CourtDistrict Court, S.D. Texas
DecidedApril 7, 2020
Docket4:19-cv-04787
StatusUnknown

This text of Harvey v. Tx. Gov. Gregg Abbott (Harvey v. Tx. Gov. Gregg Abbott) is published on Counsel Stack Legal Research, covering District Court, S.D. Texas primary law. Counsel Stack provides free access to over 12 million legal documents including statutes, case law, regulations, and constitutions.

Bluebook
Harvey v. Tx. Gov. Gregg Abbott, (S.D. Tex. 2020).

Opinion

April 07, 2020 IN THE UNITED STATES DISTRICT COURT David J. Bradley, Clerk FOR THE SOUTHERN DISTRICT OF TEXAS HOUSTON DIVISION CHRISTOPHER DALE HARVEY, § TDCJ-CID #01925365, § § Plaintiff, § § Civil Action No. H-19-4787 v. § § BRYAN COLLIER, et al., § § Defendants. § MEMORANDUM OPINION AND ORDER Plaintiff Christopher Dale Harvey, TDCJ-CID #01925365, filed this pro se state inmate lawsuit against Texas Governor Gregg Abbott, Texas Lieutenant Governor Dan Patrick, and Texas Department of Criminal Justice (“TDCJ”) Executive Director Bryan Collier. He seeks declaratory and injunctive relief holding that Texas Government Code sections 508.149(b) and (d) regarding mandatory supervised release (“MSR”) are unconstitutional and unenforceable. Defendants filed a motion to dismiss (Docket Entry No. 10), to which plaintiff filed a response (Docket Entry No. 11). Having considered the motion, the response, the pleadings, matters of public record, and the applicable law, the Court GRANTS the motion to dismiss and DISMISSES this lawsuit for the reasons explained below. I. BACKGROUND AND CLAIMS TDCJ’s public online records list thirty-six felony convictions for plaintiff, dating

back to 1995 when he turned eighteen years of age. He is currently serving a twenty-year sentence under eight or more felony convictions from 2013. Plaintiff claims that he is “eligible” for MSR because he has not been convicted of a felony offense listed in Texas Government Code section 508.149(a), and that sections 508.149(b) and (d) “threaten” his right to MSR. He argues that section 508.149(d) violates

the Fourteenth Amendment Due Process Clause, unlawfully suspends the writ of habeas, and violates the First Amendment by depriving him a right of redress against the government, and that section 508.149(b) is unconstitutionally vague.

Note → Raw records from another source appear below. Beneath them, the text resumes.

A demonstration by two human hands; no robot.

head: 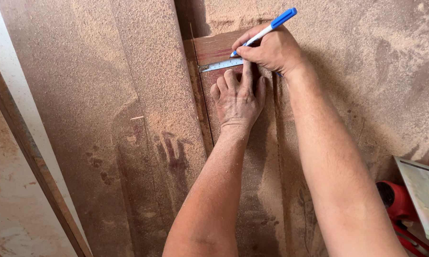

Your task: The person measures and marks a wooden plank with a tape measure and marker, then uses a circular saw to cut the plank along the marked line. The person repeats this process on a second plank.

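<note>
My left hand (237,97) lies flat, fingers spread, on a narrow reddish wooden board (214,47) and presses a metal ruler (219,65) across it. My right hand (270,50) holds a pen with a blue cap (273,24), its tip touching the board just above the ruler's edge. The ruler's right part is hidden under my hands.
The board rests on a wide wooden surface (129,119) coated in sawdust, with smear marks in it. A red power tool (399,202) with a grey metal plate (426,195) sits at the lower right. A pale strip and dark wooden edge (29,152) run down the left.
</note>
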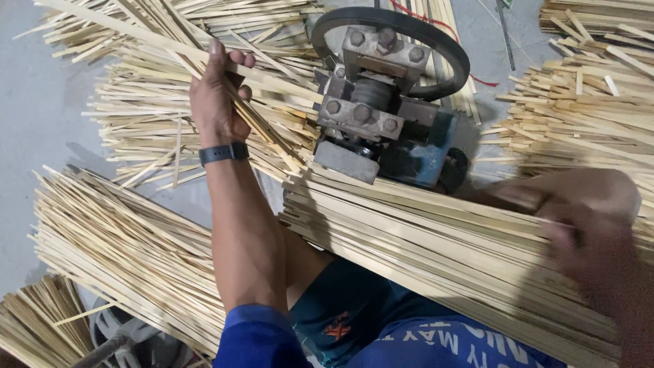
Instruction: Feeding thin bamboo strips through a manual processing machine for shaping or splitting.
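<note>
Two hands work among heaps of pale bamboo strips. Left hand [218, 95], with a black wristband [224, 152] on its wrist, reaches out and has its fingers curled shut around a few long thin strips [272, 82] that run slantwise toward the machine [381, 102]. This grey and blue metal machine, with bolted plates and a black wheel [409, 34] at its back, stands on the concrete floor [34, 102] between the piles. Right hand [586, 225] is blurred at the near right, resting on a thick bundle of strips [422, 238] lying across the person's lap; whether its fingers grip cannot be told. More loose strips [586, 102] lie heaped at far right, another bundle [122, 245] at near left. A red cord [470, 75] trails behind the wheel.
</note>
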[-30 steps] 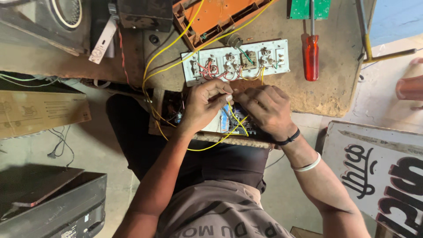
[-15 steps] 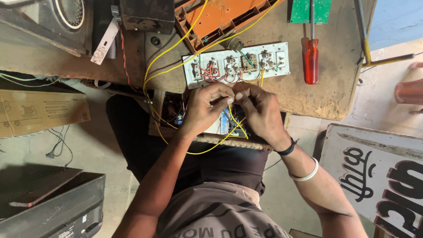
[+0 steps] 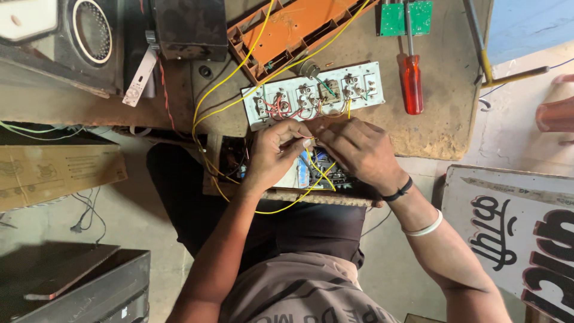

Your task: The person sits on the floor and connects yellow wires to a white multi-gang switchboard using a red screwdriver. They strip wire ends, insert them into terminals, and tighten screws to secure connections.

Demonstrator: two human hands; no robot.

He names as defendants Texas Governor Gregg Abbott and Texas Lieutenant Governor Dan Patrick because they are “legally

responsible for [an] unconstitutional state statute, and TDCJ Executive Director Bryan Collier because he is “responsible for implementation of [an] unconstitutional statute” through the Texas Board of Pardons and Paroles (“the Board”). (Docket Entry No. 1, p. 3.) Plaintiff contends that, without these two statutes, the Board could no longer deny him MSR based on his lack of potential for rehabilitation or his endangerment to the public, and

any denials would be open to judicial review. He asks this Court to “strike down” sections 508.149(b) and (d) as void, and to grant a permanent injunction prohibiting any future application of the statutes.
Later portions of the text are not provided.